Work request:
Where the data below shows a picture, leave that picture out and copy the rest exactly.

━━ Material provided ━━

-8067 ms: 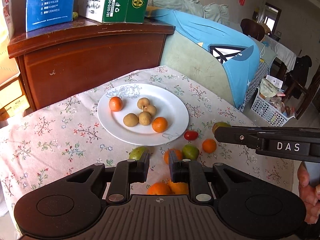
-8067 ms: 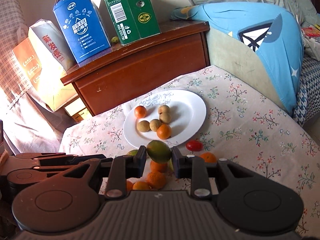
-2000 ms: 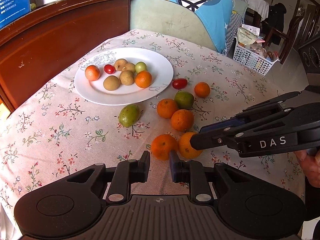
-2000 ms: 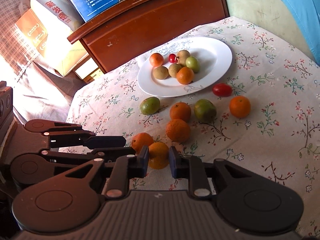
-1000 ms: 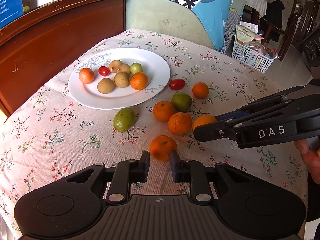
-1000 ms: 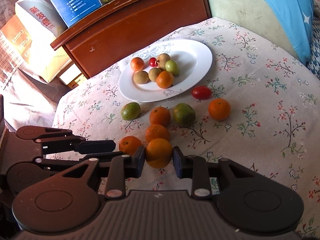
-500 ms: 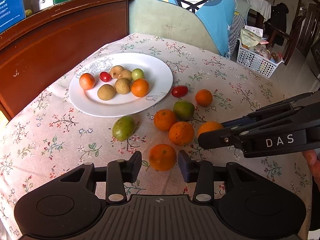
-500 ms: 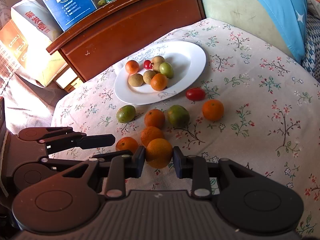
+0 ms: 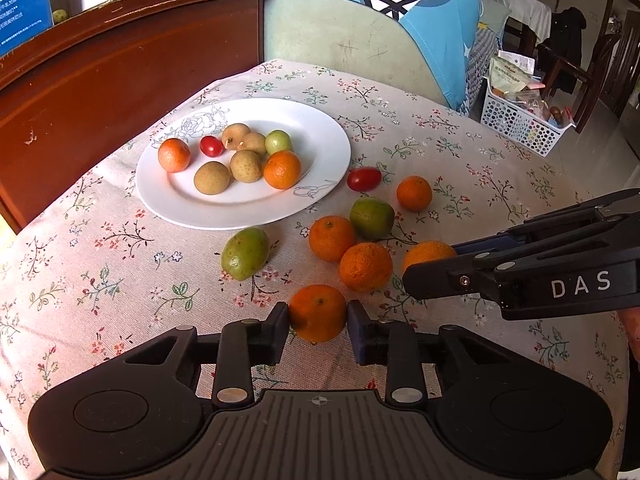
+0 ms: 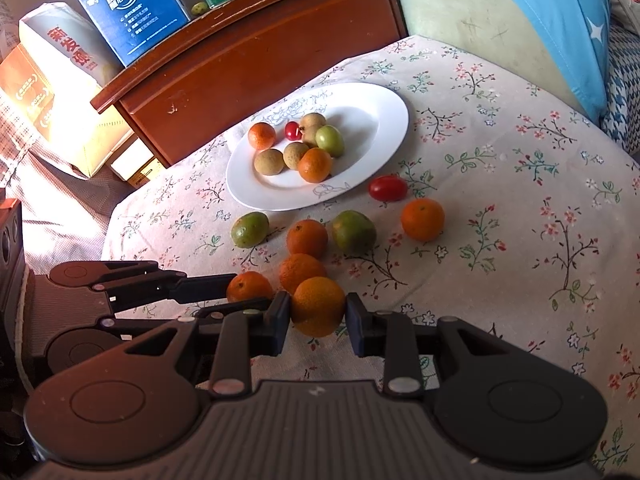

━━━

Exercise solution:
-8067 ms: 
-8067 ms: 
-2000 ms: 
-2000 ms: 
-1000 ms: 
-1000 ms: 
-500 ms: 
-500 ms: 
+0 ms: 
+0 ms: 

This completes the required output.